• **Exercise**:
Once the line containing "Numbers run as" has been written out, stop; until then, restate each line of the entries below word for word from the first.

__________

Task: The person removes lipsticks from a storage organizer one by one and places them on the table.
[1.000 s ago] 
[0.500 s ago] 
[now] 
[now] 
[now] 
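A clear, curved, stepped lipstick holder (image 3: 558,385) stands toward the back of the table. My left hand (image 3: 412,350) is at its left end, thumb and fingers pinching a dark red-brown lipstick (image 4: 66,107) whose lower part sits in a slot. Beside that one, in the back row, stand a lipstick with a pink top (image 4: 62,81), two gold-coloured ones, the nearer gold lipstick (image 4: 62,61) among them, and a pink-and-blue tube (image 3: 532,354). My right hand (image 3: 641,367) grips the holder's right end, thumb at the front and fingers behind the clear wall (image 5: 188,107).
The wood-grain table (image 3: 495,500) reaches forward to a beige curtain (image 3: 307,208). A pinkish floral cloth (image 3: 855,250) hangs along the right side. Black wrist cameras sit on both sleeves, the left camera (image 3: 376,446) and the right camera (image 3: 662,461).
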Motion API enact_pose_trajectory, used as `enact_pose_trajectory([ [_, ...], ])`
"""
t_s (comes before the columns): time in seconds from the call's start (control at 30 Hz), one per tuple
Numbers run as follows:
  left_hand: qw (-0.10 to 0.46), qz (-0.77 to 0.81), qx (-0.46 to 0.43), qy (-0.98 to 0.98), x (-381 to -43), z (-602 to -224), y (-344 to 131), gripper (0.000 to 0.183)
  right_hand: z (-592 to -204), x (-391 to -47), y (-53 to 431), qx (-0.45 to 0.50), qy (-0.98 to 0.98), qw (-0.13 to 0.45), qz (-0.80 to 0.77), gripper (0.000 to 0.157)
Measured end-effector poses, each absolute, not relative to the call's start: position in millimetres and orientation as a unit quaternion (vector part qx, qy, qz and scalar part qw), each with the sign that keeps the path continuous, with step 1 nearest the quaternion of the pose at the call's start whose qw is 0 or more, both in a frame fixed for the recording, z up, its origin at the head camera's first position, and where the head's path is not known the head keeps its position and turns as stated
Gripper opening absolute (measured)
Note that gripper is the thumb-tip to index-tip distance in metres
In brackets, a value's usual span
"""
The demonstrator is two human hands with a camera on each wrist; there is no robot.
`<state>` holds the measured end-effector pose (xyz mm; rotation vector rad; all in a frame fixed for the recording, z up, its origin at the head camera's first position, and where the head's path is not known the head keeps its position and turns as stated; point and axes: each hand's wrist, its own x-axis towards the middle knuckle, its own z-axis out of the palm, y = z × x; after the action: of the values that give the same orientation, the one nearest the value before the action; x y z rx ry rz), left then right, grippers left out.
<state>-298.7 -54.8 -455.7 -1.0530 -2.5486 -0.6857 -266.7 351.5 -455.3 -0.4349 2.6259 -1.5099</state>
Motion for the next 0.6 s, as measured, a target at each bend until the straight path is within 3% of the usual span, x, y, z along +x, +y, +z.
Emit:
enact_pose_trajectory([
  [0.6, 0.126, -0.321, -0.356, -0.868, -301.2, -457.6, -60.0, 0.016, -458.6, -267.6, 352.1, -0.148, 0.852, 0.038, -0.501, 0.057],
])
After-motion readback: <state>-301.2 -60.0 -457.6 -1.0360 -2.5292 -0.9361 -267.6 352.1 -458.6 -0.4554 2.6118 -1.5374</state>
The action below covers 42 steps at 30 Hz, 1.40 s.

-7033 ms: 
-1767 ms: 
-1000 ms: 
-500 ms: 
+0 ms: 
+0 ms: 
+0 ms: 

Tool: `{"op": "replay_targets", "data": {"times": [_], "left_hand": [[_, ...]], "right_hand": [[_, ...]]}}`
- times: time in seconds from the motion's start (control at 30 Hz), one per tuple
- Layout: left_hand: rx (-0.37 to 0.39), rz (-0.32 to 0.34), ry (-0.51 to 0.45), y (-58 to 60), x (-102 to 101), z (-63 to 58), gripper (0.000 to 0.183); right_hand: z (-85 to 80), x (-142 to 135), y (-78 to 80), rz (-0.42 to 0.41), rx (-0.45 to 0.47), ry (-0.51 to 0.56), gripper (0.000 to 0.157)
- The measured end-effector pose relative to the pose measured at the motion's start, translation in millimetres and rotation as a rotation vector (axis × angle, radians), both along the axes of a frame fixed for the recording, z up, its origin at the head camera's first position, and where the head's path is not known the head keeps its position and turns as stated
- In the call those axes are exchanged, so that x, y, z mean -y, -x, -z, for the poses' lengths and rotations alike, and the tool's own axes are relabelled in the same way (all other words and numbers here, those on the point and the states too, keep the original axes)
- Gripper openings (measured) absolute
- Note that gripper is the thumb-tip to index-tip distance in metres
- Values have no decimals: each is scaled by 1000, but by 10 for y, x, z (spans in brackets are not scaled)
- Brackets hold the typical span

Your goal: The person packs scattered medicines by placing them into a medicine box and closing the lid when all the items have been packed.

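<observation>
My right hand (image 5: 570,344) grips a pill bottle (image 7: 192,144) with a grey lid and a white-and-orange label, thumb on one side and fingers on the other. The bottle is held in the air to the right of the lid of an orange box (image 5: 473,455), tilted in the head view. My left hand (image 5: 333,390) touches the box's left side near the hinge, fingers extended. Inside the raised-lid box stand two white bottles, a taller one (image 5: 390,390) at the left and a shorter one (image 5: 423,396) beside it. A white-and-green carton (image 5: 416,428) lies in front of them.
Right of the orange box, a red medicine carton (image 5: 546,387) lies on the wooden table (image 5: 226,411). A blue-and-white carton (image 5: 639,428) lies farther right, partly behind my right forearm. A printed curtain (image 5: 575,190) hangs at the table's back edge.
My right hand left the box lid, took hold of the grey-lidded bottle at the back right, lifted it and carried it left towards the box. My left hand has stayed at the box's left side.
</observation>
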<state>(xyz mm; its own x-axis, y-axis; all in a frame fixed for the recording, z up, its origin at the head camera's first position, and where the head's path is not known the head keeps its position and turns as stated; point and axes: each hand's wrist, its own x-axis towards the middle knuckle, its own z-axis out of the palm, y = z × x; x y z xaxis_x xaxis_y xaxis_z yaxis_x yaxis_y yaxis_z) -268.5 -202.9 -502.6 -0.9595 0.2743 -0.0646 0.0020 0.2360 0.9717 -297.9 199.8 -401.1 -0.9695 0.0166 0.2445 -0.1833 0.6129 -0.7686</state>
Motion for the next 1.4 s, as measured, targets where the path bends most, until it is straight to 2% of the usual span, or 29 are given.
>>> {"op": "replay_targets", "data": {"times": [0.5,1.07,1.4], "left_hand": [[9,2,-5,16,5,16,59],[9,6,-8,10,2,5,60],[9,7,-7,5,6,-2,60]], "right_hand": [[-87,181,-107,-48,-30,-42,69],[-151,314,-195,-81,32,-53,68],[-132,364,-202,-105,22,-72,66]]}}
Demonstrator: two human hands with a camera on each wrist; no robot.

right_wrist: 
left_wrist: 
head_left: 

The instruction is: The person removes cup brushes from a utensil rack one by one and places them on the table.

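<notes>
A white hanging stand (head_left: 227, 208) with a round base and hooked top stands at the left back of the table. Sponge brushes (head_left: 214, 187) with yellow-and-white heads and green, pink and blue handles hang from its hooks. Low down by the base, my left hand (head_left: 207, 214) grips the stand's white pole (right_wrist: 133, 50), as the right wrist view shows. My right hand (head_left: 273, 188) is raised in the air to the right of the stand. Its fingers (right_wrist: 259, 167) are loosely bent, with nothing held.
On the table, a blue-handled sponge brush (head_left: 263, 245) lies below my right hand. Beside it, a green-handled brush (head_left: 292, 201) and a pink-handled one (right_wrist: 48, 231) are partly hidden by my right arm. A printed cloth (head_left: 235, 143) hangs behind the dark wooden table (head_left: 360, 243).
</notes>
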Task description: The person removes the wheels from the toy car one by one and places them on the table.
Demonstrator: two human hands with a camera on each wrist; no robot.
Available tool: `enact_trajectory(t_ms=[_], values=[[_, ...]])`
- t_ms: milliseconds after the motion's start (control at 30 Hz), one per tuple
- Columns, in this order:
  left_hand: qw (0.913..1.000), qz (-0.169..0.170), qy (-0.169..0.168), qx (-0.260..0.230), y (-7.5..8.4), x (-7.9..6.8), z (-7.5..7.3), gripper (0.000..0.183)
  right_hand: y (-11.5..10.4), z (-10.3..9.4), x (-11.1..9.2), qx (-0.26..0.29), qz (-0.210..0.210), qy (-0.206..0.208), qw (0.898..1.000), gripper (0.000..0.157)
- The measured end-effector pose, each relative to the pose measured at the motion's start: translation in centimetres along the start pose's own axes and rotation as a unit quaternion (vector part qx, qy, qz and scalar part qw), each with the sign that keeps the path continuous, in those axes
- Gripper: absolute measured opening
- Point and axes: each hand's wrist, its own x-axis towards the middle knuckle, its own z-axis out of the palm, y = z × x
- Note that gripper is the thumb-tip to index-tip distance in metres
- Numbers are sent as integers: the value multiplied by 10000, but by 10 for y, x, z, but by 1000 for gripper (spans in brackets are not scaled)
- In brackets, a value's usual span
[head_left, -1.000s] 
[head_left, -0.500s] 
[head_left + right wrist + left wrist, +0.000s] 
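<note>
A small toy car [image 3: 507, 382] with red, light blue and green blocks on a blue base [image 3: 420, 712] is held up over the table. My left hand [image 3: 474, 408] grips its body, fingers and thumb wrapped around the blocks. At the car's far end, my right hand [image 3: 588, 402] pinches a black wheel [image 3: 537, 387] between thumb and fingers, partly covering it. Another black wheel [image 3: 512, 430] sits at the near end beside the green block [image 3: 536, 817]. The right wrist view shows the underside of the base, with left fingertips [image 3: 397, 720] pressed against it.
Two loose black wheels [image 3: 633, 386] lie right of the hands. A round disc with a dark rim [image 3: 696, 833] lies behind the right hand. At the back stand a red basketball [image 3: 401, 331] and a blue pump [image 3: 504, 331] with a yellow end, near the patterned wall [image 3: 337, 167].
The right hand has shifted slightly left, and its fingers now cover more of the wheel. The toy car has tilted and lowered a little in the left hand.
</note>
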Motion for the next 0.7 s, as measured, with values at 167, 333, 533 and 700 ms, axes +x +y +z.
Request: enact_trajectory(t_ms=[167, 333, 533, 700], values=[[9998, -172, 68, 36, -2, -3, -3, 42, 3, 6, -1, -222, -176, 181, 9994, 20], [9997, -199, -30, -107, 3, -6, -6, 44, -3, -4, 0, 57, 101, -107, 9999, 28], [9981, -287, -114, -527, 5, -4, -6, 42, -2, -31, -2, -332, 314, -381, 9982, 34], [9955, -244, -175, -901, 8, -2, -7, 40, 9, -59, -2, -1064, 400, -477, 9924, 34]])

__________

• **Output for this exercise**:
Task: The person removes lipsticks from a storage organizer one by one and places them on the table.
[1.000 s ago] 
[0.500 s ago] 
[now] 
[now] 
[now] 
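A clear, curved, stepped lipstick holder (image 3: 558,385) stands toward the back of the table. My left hand (image 3: 412,350) is at its left end, thumb and fingers pinching a dark red-brown lipstick (image 4: 66,107) whose lower part sits in a slot. Beside that one, in the back row, stand a lipstick with a pink top (image 4: 62,81), two gold-coloured ones, the nearer gold lipstick (image 4: 62,61) among them, and a pink-and-blue tube (image 3: 532,354). My right hand (image 3: 641,367) grips the holder's right end, thumb at the front and fingers behind the clear wall (image 5: 188,107).
The wood-grain table (image 3: 495,500) reaches forward to a beige curtain (image 3: 307,208). A pinkish floral cloth (image 3: 855,250) hangs along the right side. Black wrist cameras sit on both sleeves, the left camera (image 3: 376,446) and the right camera (image 3: 662,461).
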Motion API enact_pose_trajectory, used as `enact_pose_trajectory([ [_, ...], ])`
"""
t_s (comes before the columns): time in seconds from the call's start (control at 30 Hz), one per tuple
Numbers run as follows:

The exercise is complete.